Her face was a progression of sneers and imperious indifference; she addressed Julian with an arrogance that reminded me of a magistrate presiding over apartheid South Africa’s Race Classification Board …
When [Julian Assange] spoke truth and when his barrister spoke, Baraitser contrived boredom; when the prosecuting barrister spoke, she was attentive. She had nothing to do; it was demonstrably preordained. In the table in front of us were a handful of American officials, whose directions to the prosecutor were carried by his junior; back and forth this young woman went, delivering instructions.
‘Luxuries of scorn’ isn’t too bad a summing-up. ‘Porn’ in the next line isn’t an arbitrary rhyme: it’s Gore Vidal who is seeing these things, and though I don’t know if he write any porn, he was interested in sexuality as much as in politics.
I found the photo of Baraitser poised at an exhibition with a champagne glass as described in the next lines. It’s here if you’re interested, but it doesn’t add a lot. The word image is strong enough. The next lines do a lot of work:
________________________ virginal with joy:
a living dual passport, with the innocence of a boy
trusting that power is too dangerous to die
‘Virginal with joy’ contrasts with Vidal’s associating the magistrate’s manner with porn. The use of passport as a metaphor for two-facedness reminds even those of us who haven’t followed Assange’s trials closely that passports and citizenship have been an issue. The phrase ‘too dangerous to die’ echoes ‘not dangerous enough to live’ from earlier in the poem. The magistrate has dual identities, on the one hand an innocent viewer of art ‘poised at an exhibition’ and on the other an agent of oppression (hinting at one of Maiden’s themes that reactionary forces manipulate art and literature for political ends); innocence and trust are attributed to her, but rendered nastily ironic by the phrase ‘of a boy’, recalling the boy who was killed by forces that the magistrate is at least indirectly abetting.
The next lines – ‘She had rescinded permission …’ – refer to her action that’s on the public record, but the poem is doing more than simply stating the facts.

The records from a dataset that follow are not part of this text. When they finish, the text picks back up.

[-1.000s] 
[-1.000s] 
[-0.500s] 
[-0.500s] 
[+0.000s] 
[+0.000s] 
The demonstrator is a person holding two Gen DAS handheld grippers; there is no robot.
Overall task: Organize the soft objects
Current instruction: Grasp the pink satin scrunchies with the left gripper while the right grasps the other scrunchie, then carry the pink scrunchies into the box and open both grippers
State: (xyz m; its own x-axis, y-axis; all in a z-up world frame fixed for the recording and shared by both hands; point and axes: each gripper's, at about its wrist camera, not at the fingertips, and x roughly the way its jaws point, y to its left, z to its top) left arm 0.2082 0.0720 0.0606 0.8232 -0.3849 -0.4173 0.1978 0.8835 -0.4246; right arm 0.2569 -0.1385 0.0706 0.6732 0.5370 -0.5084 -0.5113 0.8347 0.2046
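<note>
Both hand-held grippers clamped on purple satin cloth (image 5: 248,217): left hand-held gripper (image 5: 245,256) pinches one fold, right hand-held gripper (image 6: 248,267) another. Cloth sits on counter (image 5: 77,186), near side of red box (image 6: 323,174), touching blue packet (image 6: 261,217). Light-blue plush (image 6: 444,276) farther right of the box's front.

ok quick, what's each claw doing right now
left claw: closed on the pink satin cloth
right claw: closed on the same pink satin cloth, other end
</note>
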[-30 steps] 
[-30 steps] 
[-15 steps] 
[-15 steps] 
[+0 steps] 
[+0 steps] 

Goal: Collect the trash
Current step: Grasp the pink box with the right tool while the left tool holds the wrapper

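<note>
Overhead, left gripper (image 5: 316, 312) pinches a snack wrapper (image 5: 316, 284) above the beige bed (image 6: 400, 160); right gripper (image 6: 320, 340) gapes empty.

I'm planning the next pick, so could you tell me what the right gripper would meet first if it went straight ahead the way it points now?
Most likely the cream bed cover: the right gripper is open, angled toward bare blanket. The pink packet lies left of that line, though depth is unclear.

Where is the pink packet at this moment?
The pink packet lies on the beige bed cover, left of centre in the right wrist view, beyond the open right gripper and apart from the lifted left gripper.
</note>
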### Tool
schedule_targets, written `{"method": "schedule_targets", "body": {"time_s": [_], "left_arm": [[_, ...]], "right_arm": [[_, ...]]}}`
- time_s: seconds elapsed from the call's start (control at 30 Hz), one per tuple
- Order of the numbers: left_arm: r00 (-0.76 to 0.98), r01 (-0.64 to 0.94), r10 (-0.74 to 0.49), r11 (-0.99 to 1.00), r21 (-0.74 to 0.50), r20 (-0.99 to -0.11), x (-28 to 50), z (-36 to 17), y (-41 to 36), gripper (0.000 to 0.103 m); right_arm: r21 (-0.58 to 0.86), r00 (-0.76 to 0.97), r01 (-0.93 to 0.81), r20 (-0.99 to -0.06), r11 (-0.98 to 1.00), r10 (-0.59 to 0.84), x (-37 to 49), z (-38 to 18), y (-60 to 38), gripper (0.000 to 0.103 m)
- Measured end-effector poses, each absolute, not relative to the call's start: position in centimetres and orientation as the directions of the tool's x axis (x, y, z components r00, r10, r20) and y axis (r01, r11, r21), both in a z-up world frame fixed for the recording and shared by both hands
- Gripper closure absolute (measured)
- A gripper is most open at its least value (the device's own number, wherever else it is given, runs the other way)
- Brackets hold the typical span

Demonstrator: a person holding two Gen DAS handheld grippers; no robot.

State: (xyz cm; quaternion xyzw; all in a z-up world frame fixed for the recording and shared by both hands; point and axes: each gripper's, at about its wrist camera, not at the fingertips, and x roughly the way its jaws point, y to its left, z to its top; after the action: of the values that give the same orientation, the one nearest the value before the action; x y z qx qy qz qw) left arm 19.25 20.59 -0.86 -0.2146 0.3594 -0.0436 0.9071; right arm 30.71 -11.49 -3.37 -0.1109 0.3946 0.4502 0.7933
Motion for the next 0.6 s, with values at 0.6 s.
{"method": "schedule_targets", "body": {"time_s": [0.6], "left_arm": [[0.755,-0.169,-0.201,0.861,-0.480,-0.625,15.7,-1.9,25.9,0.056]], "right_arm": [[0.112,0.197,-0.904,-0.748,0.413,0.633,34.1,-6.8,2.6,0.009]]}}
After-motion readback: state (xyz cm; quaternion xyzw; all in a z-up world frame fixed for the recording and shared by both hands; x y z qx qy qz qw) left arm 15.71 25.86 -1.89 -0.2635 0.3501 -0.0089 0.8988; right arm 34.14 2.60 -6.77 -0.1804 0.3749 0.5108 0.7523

The scare quotes around ‘control’, taken together with ‘remote, are a nod and a wink towards the deadly drones that are the background to the hearing and to the poem. without any big display, the found language of the court is being harnessed to remind us that the courtroom procedures are intimately connected to murder by drone in Afghanistan.
I had trouble parsing the final five lines:
____________________________________ But
as Stafford Smith said, 'somewhat consistent rule',
from nowhere the slowly-integrating Vidal
had arrived in the public gallery, unreal
as justice, and innocently, awkwardly, he
returned her gaze: a somewhat final mystery.
Once I realised that ‘as Stafford Smith said’ means not, ‘in agreement with Stafford Smith,’ but, ‘at the moment when Stafford Smith was saying,’ the penny dropped. Stafford Smith’s witness statement isn’t a document being recalled here, but the spoken background to the poem’s action. At the beginning, when Gore Vidal ‘was focused by the words of Stafford Smith’, he was waking up, bit by bit, to the sound of Stafford Smith’ evidence, and hearing the story of the boy killed by drones is what makes him fully present ‘from nowhere’. The poem’s action is the imaginary Gore Vidal’s coming to full wakefulness.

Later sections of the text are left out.